Perhaps the highlight of the Guinness Fleadh on Saturday on Randalls Island came at midday on one of the festival's smaller stages. There, backed only by an acoustic guitar, Tommy Makem bellowed a stentorian "Four Green Fields," the hallowed Irish leave-us-alone-with-our-beauty ballad he wrote in 1967, as the audience members pumped their hands in the air and sang in spellbound unison. Shortly afterward came the festival's low point: on the main stage, Hootie and the Blowfish — the very name may evoke a desire to yawn and move on to the next article — took "Black Magic Woman" on a journey that was too long, too bumpy and had no destination.

Mixing moments of musical transcendence with utter boredom has become a staple of the Guinness Fleadh, which in three years has grown from a precarious newcomer on the festival circuit to a welcome institution.

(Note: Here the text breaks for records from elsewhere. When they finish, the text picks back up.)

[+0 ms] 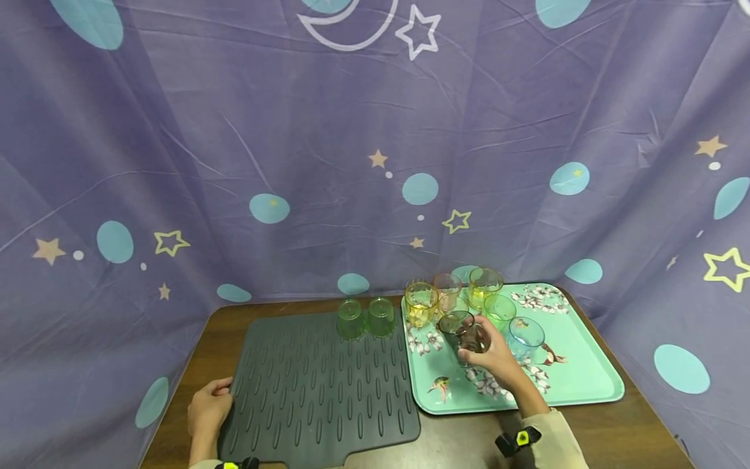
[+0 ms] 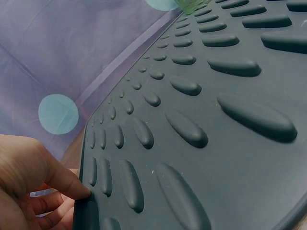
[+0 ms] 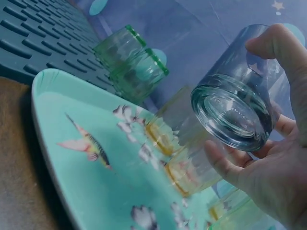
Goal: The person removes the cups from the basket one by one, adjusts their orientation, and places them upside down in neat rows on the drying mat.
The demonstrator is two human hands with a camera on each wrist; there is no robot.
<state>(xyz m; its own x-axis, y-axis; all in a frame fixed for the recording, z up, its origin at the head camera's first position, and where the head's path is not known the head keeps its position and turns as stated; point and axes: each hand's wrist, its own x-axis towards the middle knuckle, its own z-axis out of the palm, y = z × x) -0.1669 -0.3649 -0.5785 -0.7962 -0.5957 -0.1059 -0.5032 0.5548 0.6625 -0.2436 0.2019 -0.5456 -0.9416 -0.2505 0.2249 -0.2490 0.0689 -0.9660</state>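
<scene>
My right hand (image 1: pixel 498 357) holds a smoky grey glass (image 1: pixel 457 324) above the left part of a mint-green tray (image 1: pixel 586 371). In the right wrist view the glass's thick base (image 3: pixel 232 112) faces the camera, with thumb and fingers curled round its side. My left hand (image 1: pixel 209 407) pinches the left edge of a dark grey drying mat (image 1: pixel 305 397); in the left wrist view the thumb (image 2: pixel 72 184) presses on the rim and the other fingers are curled beside it, partly hidden. Two green glasses (image 1: pixel 351 320) stand upside down at the mat's far right corner.
On the tray stand an amber glass (image 1: pixel 421 305), a pink glass (image 1: pixel 448 291), a yellow glass (image 1: pixel 485 286), a green glass (image 1: pixel 500 311) and a blue glass (image 1: pixel 525 337). The tray's left edge meets the mat. A purple curtain (image 1: pixel 328 247) hangs behind the wooden table (image 1: pixel 638 430).
</scene>
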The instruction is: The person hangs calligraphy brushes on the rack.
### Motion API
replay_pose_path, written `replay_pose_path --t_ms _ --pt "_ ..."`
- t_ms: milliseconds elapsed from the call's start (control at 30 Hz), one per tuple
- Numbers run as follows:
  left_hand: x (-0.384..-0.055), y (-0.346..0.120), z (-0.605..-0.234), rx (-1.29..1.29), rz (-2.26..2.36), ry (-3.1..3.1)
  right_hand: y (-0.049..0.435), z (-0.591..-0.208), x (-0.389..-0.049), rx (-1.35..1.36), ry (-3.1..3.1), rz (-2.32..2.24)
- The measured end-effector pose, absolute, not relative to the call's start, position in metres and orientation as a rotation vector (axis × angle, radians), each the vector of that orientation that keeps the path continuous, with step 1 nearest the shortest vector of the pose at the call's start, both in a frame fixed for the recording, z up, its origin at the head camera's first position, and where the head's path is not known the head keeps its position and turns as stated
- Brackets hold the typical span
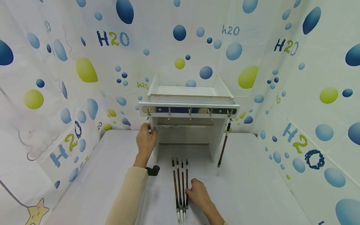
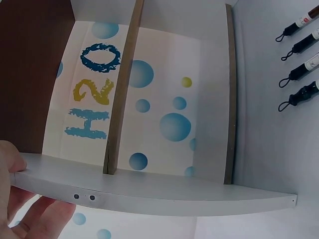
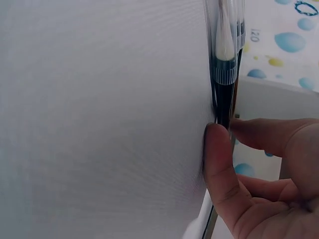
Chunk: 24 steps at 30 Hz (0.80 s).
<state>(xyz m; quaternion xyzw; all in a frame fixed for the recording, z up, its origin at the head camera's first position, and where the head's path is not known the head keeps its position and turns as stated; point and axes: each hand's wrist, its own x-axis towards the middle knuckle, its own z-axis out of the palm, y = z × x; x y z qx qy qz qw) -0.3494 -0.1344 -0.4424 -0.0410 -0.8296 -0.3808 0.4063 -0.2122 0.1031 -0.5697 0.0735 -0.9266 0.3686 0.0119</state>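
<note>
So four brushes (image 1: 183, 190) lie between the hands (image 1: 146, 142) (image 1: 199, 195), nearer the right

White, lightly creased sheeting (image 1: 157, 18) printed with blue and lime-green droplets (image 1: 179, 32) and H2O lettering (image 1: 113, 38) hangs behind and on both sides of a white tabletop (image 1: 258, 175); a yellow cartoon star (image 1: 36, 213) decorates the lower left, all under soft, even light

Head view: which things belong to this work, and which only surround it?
In the work:
four brushes on the table; right hand pinches one
hanging brush
white shelf with hooks, gripped by left hand

Around it:
patterned backdrop
small black object, use unclear
</note>
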Motion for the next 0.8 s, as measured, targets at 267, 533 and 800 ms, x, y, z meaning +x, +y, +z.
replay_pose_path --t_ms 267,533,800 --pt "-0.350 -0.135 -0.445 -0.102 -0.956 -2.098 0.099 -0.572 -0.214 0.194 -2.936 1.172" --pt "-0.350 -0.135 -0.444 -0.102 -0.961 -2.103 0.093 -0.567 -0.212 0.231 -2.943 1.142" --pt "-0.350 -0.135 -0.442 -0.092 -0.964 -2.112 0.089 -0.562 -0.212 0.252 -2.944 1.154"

Even when the music misses its mark — when the fiddle strings are cursed, as a speaker on one stage said, quoting W. B. Yeats — the festival still retains its charm. On Saturday the charm was that of a casual picnic as the day began and of a boisterous, friendly pub by nightfall.

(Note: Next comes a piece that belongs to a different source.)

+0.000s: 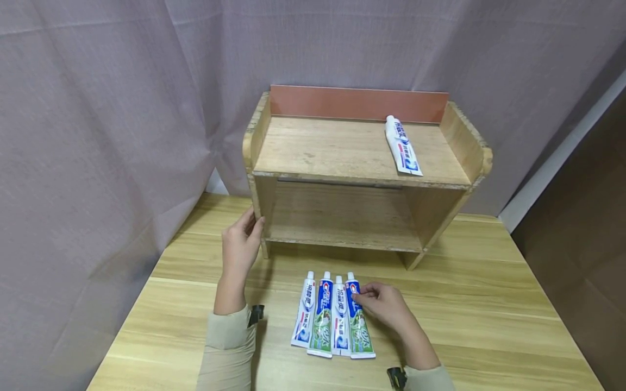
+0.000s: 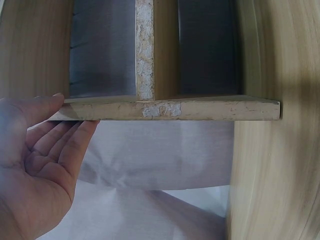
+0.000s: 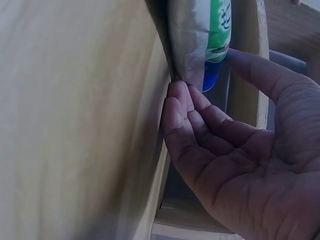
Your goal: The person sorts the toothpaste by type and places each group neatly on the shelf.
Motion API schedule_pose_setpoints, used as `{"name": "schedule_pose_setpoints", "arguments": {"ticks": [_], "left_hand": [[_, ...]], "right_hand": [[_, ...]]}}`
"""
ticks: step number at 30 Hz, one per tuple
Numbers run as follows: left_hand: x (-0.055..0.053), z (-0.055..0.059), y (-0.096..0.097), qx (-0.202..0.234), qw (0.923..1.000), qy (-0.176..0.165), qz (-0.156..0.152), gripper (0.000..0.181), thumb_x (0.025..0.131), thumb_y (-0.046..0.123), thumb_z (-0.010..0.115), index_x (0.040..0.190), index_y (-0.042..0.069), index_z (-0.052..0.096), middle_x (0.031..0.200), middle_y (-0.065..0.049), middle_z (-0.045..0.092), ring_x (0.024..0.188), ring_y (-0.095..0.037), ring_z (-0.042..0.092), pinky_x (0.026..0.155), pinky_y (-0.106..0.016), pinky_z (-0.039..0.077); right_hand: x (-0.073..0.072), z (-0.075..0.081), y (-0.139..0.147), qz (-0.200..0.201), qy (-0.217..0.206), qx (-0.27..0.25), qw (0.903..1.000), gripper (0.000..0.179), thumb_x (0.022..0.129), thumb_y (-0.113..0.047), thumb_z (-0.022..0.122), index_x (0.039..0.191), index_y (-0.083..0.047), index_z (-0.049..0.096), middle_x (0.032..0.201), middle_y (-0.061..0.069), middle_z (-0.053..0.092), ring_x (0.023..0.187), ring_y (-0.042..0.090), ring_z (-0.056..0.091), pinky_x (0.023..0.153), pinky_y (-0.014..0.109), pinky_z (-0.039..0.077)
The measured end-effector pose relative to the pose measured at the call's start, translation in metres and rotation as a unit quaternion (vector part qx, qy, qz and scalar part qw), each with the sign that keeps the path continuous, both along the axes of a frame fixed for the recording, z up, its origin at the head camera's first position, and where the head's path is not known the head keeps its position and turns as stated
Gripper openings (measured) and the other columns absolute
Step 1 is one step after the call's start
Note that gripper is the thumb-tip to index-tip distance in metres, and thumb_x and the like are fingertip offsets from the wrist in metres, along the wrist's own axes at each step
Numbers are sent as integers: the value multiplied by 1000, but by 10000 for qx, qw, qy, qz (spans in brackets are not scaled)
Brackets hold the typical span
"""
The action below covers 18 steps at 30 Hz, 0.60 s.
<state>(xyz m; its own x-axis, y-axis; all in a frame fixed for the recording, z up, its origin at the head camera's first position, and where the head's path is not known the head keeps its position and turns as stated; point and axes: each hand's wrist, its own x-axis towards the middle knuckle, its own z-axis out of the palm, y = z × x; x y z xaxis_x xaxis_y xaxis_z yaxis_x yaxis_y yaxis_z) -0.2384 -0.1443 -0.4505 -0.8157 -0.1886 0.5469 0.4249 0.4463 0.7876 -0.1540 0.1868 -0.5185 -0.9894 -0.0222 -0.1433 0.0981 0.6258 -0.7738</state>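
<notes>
My left hand (image 1: 240, 241) grips the left side panel of a small wooden shelf (image 1: 342, 247). In the left wrist view the thumb lies on one face of that panel (image 2: 210, 111) and the fingers on the other. At the right end of a row of toothpaste tubes, my right hand (image 1: 386, 305) pinches a blue and green toothpaste tube (image 1: 361, 331), which lies flat on the table. The right wrist view has the thumb on the tube's printed face and the fingertips (image 3: 175, 112) at its edge. Left of it lie a white tube (image 1: 340, 320), another blue-green tube (image 1: 323, 317) and another white tube (image 1: 305, 312).
Another white toothpaste tube (image 1: 403, 145) lies on the shelf's upper board (image 1: 332, 146), cap toward the reddish back strip (image 1: 357, 103). The shelf stands toward the back of the wood-grain table (image 1: 489, 304). Grey cloth (image 1: 122, 108) hangs behind it.
</notes>
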Motion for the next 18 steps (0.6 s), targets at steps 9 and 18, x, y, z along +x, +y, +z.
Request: {"name": "schedule_pose_setpoints", "arguments": {"ticks": [9,18], "left_hand": [[0,0,0,44,9999,90,-26,34,96,7,69,129,2,67,116,-21,70,103,-31,72,85,-27,61],[0,1,1,-13,10000,3,44,34,97,9,68,129,2,66,117,-20,70,104,-28,71,86,-27,61]], "right_hand": [[1,1,-2,1,-137,166,9998,34,84,-33,82,98,-4,71,83,2,67,76,15,62,68,28,58],[6,7,-5,120,-362,450,9983,34,83,-36,82,87,-5,68,72,2,61,64,17,55,56,27,51]]}}
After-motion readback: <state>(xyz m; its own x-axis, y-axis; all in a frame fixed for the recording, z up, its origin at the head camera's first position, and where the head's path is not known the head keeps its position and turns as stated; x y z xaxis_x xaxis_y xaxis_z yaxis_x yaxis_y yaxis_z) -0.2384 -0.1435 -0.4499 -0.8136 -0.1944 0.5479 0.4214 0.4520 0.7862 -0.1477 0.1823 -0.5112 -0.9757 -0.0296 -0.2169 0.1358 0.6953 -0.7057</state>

Ending its four-city tour, the Irish (or, more accurately, Irish-theme) festival also featured performances on the main stage from Lucinda Williams, John Prine, Altan, the Eileen Ivers Band, Elvis Costello and, inducing the audience to its height of boisterousness, the Saw Doctors. The Fleadh (pronounced flah, the Gaelic word for festival) also included three smaller stages with music and spoken word, booths full of the kinds of clothes and crafts one regrets buying by day's end, and a number of exhibits put up by VH1 that had nothing to do with traditional Irish culture (like the synthesizer jam session and the memorabilia from divas like Whitney Houston).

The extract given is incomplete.